I don't sleep, I sent Locke home the second I got back up stairs. I must've cried on those steps for an hour, I don't know why she even stayed up there. I started seeing Locke a little bit ago, I met her at a bar one night after Aria and I had gotten into a fight and slept with her. It wasn't even good sex, it was the exhilaration of having a secret that led me to keep doing it. It was a second time after a couple weeks during one of Arianas therapy sessions. Then the next week, and this week Locke had been over at my house 3 times. I love Aria and I hurt her and I didn't even realize that what I was doing would have consequences. I didn't realize I would loose Ariana over this, I should've, I just didn't think about it. I didn't want to be talked out of it.

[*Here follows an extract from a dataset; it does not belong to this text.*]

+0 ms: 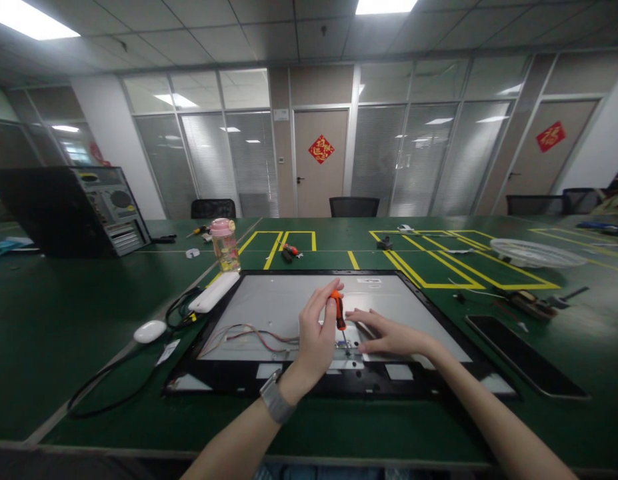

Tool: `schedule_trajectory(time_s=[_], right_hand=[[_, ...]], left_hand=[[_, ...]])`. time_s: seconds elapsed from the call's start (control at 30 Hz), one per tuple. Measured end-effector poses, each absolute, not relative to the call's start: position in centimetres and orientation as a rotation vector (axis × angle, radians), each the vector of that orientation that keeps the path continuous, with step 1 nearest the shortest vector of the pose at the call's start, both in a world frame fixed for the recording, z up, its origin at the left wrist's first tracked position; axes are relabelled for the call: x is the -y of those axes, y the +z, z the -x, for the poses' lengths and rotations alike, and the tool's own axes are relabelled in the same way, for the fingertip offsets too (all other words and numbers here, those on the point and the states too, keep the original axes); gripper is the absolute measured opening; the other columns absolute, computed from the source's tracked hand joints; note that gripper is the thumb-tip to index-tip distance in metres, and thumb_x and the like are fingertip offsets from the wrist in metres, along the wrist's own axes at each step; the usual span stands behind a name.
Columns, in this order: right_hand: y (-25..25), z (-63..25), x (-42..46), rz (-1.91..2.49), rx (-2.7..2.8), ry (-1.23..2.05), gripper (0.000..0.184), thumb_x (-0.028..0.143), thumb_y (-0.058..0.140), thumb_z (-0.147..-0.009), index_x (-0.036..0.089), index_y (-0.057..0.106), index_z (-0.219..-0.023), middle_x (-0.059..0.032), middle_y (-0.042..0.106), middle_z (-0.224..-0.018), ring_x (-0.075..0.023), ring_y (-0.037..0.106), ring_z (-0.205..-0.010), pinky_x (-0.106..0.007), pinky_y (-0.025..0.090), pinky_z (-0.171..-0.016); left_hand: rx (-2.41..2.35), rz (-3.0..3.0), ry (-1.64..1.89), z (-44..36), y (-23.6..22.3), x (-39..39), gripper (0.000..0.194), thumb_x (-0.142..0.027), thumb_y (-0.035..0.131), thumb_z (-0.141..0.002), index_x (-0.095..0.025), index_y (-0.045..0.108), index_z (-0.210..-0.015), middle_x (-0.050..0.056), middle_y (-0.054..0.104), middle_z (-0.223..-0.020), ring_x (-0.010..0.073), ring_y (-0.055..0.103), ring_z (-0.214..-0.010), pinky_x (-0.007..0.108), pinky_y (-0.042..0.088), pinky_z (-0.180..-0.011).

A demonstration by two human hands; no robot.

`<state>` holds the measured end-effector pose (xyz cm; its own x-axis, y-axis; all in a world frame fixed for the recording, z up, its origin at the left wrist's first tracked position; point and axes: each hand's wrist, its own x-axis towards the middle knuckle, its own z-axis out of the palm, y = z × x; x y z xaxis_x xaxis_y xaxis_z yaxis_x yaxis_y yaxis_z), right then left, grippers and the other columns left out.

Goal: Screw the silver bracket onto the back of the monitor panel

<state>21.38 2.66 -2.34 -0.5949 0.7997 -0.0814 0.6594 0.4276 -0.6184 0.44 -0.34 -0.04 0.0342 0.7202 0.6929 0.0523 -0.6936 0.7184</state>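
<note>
L hand (313,333) closed round orange-blk screwdriver (338,308) — shaft down, tip nr 6 o'clock side of flat panel (269,297); R hand (396,335) fingers parted, just beside screwdriver at 3 o'clock; wires (259,332) at 9 o'clock of L hand; phone (523,357) off panel — approx 3 o'clock

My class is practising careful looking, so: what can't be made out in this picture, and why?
In the head view:
Part of the screwdriver: hidden by the left hand.
Whether it meets a screw: too small to tell.
Panel under the right hand: covered.
Print on white label: too small.
Forearms: cut off by bottom edge.
</note>
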Motion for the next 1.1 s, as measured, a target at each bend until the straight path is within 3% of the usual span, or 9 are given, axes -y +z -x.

The light shines brightly through the window in my living room, I haven't entered my bedroom since Aria was in there. I messed up big time. The dark circles and bags around my eyes were sure gonna draw attention to the team but I didn't care, I need to explain myself to Aria. Even if my explanation is nothing other than selfish. I pull on a basic outfit and drive to work, I open the glass doors and immediately start looking for Aria. I don't find her, she must not be here yet, work doesn't start until 8 and it's 7:30; there's still time.